As Commissioner-in-Charge of Portland Parks & Recreation, Commissioner Fish has prioritized this community health issue. "Parks' motto is 'Healthy Parks, Healthy Portland'," he told reporter Jennifer Willis for a story in last month's Lund Report. "We're working hard to take that commitment to the next level," he said, by introducing the Healthy Portland Initiative, which puts a community health lens on Parks programs and services, with a major emphasis on healthy eating. A number of programs on several fronts are already underway.

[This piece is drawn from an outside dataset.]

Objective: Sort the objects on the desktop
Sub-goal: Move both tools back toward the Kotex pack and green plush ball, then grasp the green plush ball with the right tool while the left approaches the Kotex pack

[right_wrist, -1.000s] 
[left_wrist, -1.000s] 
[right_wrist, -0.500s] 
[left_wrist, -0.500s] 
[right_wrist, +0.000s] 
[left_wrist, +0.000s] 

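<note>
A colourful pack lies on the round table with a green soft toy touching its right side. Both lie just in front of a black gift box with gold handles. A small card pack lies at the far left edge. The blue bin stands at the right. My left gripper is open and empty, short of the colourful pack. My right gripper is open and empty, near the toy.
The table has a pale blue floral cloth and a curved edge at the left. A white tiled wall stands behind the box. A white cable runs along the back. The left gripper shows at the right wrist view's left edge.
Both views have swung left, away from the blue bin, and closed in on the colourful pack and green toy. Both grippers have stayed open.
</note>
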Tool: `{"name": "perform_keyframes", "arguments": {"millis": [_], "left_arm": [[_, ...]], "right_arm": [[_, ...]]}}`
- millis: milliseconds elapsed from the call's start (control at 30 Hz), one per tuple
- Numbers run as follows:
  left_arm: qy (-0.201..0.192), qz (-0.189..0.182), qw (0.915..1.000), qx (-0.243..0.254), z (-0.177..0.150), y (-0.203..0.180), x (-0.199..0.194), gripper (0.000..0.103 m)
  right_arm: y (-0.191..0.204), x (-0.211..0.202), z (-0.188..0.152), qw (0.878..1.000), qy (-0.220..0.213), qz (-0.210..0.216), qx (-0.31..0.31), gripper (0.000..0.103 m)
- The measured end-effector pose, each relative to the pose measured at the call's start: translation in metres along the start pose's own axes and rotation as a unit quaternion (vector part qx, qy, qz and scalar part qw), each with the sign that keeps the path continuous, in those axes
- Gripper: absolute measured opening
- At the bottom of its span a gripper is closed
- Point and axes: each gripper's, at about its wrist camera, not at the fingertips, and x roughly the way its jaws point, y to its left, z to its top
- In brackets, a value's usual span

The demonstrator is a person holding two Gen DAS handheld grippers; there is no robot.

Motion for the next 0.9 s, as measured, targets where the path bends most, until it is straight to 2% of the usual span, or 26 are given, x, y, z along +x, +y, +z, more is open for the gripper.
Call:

This summer, Parks is offering the Summer Playground Program at sites across Portland as part of the Summer Free for All. Beyond supervised recreation, these sites will provide free lunches to kids every weekday until the end of the summer. David Sarasohn reports that more than 250 kids showed up to Peninsula Park last week for fun, games, and free lunch.
Parks is also working with the Oregon Hunger Task Force and Portland Public Schools to run a pilot program at St. Johns Community Center to provide free meals to kids enrolled in after-school programs.

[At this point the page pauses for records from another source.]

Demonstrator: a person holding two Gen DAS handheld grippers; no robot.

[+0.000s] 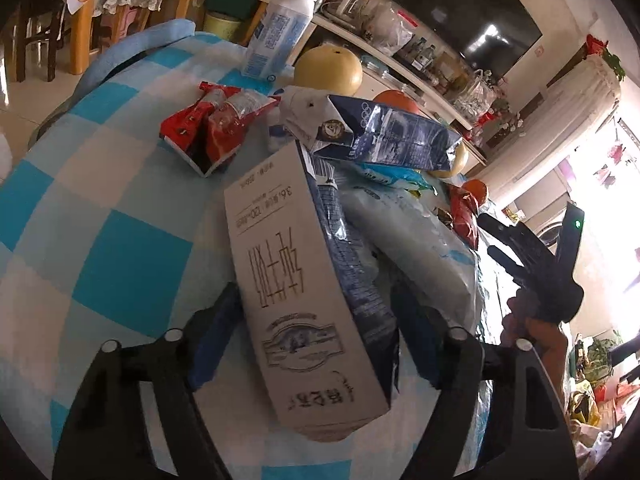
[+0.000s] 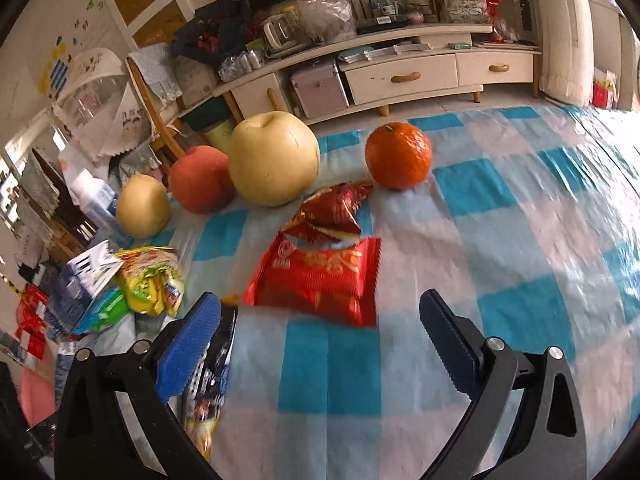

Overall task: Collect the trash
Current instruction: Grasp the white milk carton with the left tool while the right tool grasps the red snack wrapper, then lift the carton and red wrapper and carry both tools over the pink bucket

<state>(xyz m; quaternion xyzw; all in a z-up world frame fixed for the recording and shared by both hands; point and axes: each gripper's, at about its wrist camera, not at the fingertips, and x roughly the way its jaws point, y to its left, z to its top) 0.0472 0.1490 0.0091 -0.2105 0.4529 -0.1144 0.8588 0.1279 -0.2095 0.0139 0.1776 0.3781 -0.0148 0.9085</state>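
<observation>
L fingers [image 1: 320,344] clamped on milk carton [image 1: 308,280] | R fingers [image 2: 320,320] apart, nr red wrapper [image 2: 320,276]

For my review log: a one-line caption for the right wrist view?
Open right gripper over the checked tablecloth, facing a red snack wrapper, with pears, an apple and an orange behind.

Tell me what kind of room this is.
Most likely a home living room: a long white TV cabinet with drawers, a dark television above it, and a table under a blue checked cloth holding fruit and snack wrappers.
</observation>
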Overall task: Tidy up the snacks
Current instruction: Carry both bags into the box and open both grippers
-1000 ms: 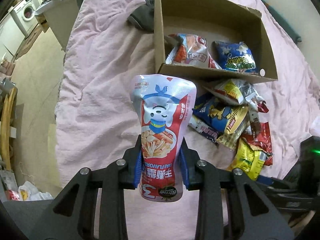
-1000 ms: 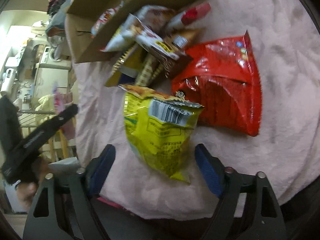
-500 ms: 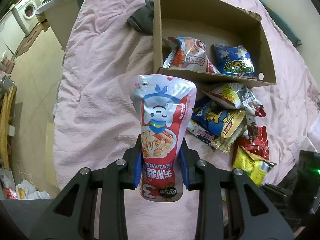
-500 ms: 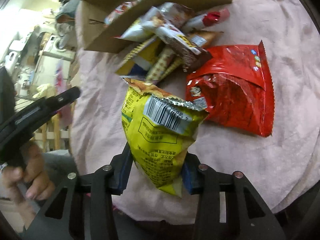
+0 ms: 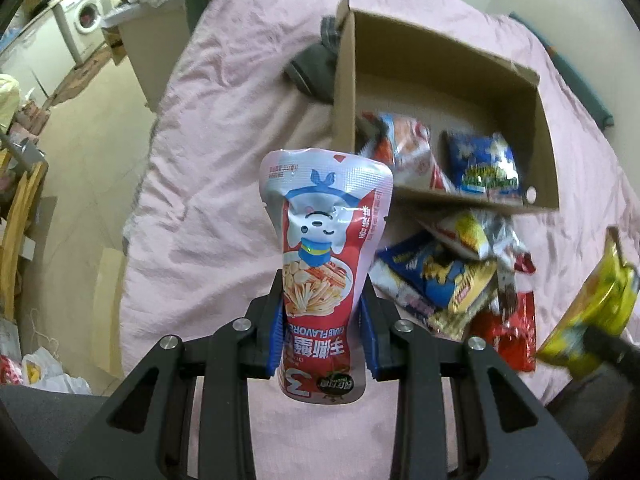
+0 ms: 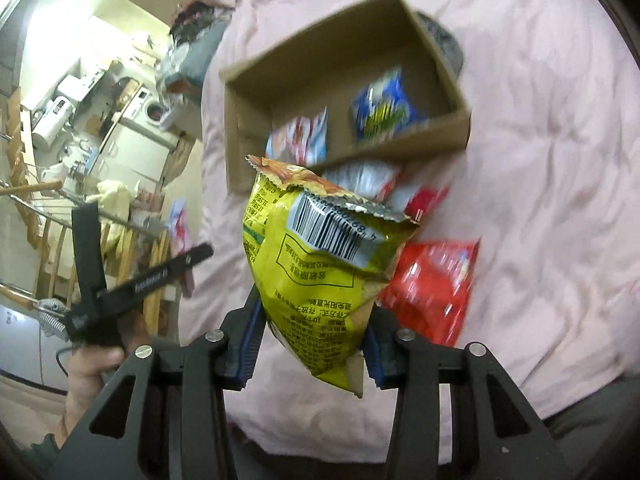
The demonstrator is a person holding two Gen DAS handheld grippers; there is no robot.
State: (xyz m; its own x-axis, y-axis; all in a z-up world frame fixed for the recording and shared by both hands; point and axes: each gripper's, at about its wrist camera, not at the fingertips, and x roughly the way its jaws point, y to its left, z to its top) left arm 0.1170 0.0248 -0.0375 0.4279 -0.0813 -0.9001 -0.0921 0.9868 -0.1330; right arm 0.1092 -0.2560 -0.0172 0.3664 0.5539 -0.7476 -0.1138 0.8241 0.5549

To help address the growing need for healthy, locally-grown food, Commissioner Fish is leading a process to greatly expand Parks' Community Garden program. That initiative will add 1,000 new plots by 2012, helping more folks than ever before access opportunities to grow their own food.
David Sarasohn writes that last week the US House Education & Labor Committee opened hearings on the five-year reauthorization of federal child hunger programs. He quotes Secretary of Agriculture Tom Vilsack, who emphasized the importance of summer programs to combat hunger and called on the USDA to work with "local governments, nonprofit organizations and community groups...to encourage more schools, community centers and organizations to offer summer meals and for more days." Here in Portland, we are working to bring healthy lunches to any child who needs them, all summer.
By taking a close look at our parks system and thinking creatively, Nick and the Parks team are working to make the healthy choice the easy choice for Portlanders, during the summer and beyond.